- Task objective -
Within the records below, reproduce without change the lines from the line that has "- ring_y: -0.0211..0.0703" through the line that has "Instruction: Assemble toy", and only those.

- Dataset entries -
============================================================
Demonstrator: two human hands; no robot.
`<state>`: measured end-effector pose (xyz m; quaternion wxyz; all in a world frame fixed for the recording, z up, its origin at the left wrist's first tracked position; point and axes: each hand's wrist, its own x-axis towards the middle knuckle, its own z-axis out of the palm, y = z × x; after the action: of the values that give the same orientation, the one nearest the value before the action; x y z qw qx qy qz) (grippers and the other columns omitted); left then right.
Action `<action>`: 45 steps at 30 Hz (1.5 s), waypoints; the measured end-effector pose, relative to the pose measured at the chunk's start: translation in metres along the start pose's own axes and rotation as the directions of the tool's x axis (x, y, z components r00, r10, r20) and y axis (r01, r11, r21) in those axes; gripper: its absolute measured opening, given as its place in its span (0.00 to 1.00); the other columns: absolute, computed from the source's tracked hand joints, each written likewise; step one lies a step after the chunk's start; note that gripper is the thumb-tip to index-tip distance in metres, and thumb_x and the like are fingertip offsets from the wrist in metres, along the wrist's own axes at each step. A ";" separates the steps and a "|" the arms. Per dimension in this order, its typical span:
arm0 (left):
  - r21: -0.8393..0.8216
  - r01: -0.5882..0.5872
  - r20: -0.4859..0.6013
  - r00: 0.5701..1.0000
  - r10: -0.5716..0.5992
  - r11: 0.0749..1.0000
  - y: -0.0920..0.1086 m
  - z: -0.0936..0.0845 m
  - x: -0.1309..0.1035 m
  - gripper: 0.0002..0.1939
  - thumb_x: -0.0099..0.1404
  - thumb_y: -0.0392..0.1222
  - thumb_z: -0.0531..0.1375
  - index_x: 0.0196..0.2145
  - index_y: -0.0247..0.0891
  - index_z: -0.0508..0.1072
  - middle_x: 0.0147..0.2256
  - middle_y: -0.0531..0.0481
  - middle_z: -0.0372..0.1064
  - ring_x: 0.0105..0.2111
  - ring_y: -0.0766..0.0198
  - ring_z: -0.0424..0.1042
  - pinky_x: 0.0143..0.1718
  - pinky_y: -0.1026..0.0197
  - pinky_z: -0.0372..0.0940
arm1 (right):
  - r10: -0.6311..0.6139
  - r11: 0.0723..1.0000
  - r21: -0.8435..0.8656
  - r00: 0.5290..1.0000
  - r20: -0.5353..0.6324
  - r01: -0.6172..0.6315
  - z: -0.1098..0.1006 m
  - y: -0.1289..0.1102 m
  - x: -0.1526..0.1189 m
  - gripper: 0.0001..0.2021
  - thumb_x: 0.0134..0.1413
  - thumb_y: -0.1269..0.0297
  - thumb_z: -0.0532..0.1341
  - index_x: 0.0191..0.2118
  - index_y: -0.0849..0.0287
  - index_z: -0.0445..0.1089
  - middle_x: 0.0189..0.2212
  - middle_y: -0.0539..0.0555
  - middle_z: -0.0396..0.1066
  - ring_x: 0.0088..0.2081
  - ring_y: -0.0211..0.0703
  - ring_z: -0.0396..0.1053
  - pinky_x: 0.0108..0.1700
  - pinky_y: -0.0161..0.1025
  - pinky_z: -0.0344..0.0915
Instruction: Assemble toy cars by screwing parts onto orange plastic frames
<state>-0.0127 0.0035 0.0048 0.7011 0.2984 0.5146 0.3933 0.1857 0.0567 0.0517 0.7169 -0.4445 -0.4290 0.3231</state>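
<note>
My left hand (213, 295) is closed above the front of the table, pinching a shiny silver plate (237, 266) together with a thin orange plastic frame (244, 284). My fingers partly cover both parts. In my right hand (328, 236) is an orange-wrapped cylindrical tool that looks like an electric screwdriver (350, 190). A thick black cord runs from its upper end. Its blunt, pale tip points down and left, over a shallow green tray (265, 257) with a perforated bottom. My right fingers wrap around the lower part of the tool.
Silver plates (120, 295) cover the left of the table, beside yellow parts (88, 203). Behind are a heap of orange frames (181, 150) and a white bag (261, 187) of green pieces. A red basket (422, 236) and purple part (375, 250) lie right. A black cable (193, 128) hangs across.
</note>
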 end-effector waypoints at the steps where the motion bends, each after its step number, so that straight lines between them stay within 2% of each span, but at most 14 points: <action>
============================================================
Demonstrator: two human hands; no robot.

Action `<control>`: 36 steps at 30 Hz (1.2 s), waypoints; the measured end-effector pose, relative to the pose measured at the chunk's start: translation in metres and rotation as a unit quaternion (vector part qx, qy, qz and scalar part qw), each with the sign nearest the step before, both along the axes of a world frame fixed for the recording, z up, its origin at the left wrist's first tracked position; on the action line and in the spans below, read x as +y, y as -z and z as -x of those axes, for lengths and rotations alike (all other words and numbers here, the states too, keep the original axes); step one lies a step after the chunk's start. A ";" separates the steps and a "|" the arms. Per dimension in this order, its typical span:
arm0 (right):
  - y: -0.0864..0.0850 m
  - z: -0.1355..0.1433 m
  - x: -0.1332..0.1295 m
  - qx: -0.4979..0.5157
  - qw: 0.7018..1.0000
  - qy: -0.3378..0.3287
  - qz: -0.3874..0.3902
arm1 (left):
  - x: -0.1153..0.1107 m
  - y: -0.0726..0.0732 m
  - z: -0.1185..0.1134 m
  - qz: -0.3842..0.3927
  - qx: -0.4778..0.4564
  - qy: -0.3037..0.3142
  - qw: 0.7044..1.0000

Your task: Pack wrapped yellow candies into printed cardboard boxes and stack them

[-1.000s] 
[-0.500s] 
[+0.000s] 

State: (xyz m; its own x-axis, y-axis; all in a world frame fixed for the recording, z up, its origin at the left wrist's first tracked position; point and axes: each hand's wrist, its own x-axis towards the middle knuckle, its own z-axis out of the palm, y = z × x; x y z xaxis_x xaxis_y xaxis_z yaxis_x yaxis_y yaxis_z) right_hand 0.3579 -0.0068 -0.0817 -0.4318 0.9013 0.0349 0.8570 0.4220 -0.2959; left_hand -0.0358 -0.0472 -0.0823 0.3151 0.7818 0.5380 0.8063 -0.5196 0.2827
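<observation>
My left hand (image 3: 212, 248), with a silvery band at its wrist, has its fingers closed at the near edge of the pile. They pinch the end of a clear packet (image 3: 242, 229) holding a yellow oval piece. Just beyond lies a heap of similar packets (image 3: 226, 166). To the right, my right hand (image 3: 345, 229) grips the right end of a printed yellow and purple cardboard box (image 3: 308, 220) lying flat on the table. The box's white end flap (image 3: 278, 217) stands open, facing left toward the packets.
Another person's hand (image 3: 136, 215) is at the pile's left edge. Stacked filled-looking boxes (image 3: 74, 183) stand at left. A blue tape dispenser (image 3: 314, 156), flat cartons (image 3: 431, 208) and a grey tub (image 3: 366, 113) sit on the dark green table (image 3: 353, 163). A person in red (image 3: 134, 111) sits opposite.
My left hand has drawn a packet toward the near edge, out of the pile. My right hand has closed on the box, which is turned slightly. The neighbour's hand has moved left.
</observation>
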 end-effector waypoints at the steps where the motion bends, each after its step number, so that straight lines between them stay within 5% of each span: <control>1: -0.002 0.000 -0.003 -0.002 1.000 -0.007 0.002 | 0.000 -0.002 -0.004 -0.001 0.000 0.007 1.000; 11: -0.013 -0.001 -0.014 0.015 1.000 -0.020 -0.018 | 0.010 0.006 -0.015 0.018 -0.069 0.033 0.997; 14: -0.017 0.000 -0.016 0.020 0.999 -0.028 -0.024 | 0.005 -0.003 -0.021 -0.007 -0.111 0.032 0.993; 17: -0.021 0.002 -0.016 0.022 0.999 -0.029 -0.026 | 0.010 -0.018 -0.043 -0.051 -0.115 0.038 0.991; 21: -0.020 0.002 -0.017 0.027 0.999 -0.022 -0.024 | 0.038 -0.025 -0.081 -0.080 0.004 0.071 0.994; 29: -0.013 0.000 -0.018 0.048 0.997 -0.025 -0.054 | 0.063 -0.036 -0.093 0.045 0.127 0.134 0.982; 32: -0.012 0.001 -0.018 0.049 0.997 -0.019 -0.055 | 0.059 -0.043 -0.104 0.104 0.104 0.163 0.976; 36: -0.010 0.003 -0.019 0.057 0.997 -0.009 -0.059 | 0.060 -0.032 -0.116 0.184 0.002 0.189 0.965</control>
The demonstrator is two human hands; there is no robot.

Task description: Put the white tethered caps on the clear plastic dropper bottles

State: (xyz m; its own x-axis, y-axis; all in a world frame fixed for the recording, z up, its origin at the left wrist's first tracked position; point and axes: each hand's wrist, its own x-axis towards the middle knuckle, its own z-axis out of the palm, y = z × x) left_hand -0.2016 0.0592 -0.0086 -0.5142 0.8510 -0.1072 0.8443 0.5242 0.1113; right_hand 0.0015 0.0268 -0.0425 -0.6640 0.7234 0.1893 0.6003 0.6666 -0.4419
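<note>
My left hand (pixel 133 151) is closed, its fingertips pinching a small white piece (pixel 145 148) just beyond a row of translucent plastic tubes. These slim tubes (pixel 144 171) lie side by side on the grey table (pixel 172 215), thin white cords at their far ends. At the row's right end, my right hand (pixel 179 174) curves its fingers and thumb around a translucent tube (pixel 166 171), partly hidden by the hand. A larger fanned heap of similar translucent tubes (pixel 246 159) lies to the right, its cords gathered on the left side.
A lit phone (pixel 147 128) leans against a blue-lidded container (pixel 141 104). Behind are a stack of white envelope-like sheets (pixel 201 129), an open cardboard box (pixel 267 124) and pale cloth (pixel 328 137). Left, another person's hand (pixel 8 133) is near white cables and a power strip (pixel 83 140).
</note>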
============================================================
- Answer -
  - ring_y: -0.0211..0.0703
  - ring_z: -0.0396..0.1053
  - pinky_x: 0.0108..0.1700
  - pinky_y: -0.0161..0.1025
  - pinky_z: -0.0344..0.0915
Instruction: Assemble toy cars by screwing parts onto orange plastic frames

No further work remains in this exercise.